Public high school in Negros Oriental, Philippines

Taclobo National High School is a public high school located in Dumaguete, Philippines, established in 1999 by virtue of Republic Act No. 7803, lapsed into law on September 1, 1994, in accordance with Article VI, Section 27 (1) of the Constitution.

==History==

Taclobo National High School

Taclobo National High School used to be located in the vicinity of West Elementary School, along Cervantes Street in Dumaguete. It occupied only a very limited area consisting of less than fifteen classrooms, in which building used were ones of the West City Elementary School buildings. It was built there since the Barangay Hall is located just in its vicinity. By the year 2007, the City Government of Dumaguete appropriated funds and settled a new site for the school. Taclobo National High School is now situated at West Taclobo, in the boundary of Barangay Batinguel and Taclobo, going inside Pal Subdivision, specifically, . The school currently has 21 classrooms and 1 building that serves as the principal's office. Six of these rooms come from the donation of the Filipino-Chinese Chamber of Commerce and Industry and Super Lee, Inc.
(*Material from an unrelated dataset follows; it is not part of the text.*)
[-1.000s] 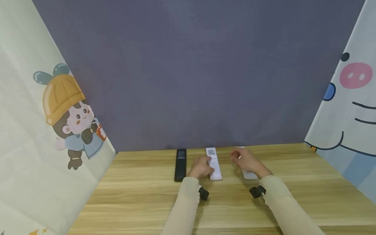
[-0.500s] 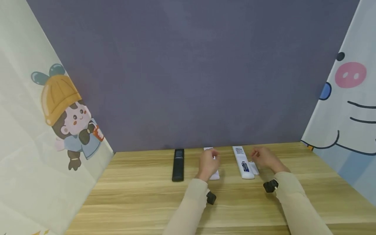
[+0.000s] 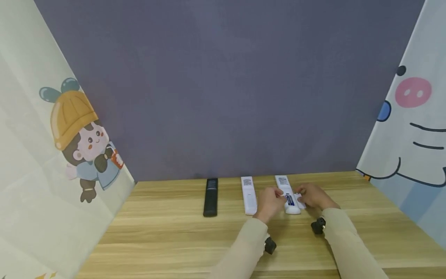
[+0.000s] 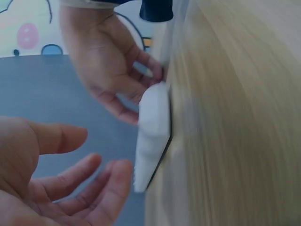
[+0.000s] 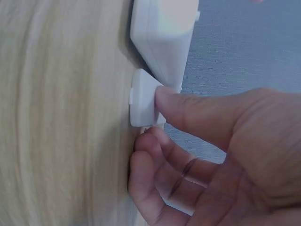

Currently there are two more rooms being built to completion.

==Administration==
The former Principal of Taclobo National High School was Nelson A. Caday who served from school year 2009 to 2011, succeeding his predecessor, Eleuteria Abiquibil, currently a Principal of Junob National High School. Presently, the school is waiting for a new principal for incoming school year 2011-2012 since the former was soon to move to a higher position, as Dumaguete Schools Division Supervisor.

==Students==
As of now, there are five sections, namely: Edison, Newton, Einstein, Galilei, and Kepler, from the First Year level, in addition to the former of only four sections. New sections are being initiated because the school's slight increase in population, especially incoming freshmen. There are four sections in the Second year level, or the Sophomores, namely: Pasteur, Watson, Darwin, and Mendel. In the third year level, or the Juniors, there are also four sections, namely: Quezon, Magsaysay, Osmeña, and Roxas. The fourth year level, or the Seniors, consists of only four sections namely:Bonifcio, Mabini, Rizal, and Del Pilar. The students of Taclobo High School are coined "Tachisians."